Elle parle de plus en plus difficilement et elle se rend compte que ses mots sont pénibles à prononcer. Elle semble moins révoltée, plus conciliante avec l’équipe. Elle apprécie qu’on vienne l’aider à manger, à s’habiller, à se lever.

Elle se pose la question de son propre avenir tout en sachant qu’elle n'a plus d'autonomie corporelle.

L'entretien suivant, elle me dit qu’elle n’a pas mangé à midi. Elle n’avait pas faim et puis ce n’était pas bon.

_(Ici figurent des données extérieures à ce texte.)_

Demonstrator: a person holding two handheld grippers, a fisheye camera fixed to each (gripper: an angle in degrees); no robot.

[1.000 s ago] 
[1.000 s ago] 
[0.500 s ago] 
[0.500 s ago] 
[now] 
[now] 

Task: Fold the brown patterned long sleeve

La cause de cette perte d'appétit, Marguerite l'exprime peu d'instant après :

-"Je n’ai pas vu son fils mais il a sûrement beaucoup de travail car mon petit-fils a été hospitalisé pour une opération qui s’est bien passée mais on a été obligé de lui couper un bras."

Marguerite sera admise en long séjour mais elle ne l'acceptera pas vraiment. Elle passe des périodes de forte agressivité, s'en prenant à l'équipe, ne mangeant pratiquement plus et des périodes où elle est plus "soumise"

Pendant ces périodes son comportement alimentaire est moins troublé bien qu'elle sélectionne sa nourriture et qu'elle continue à manger insuffisamment.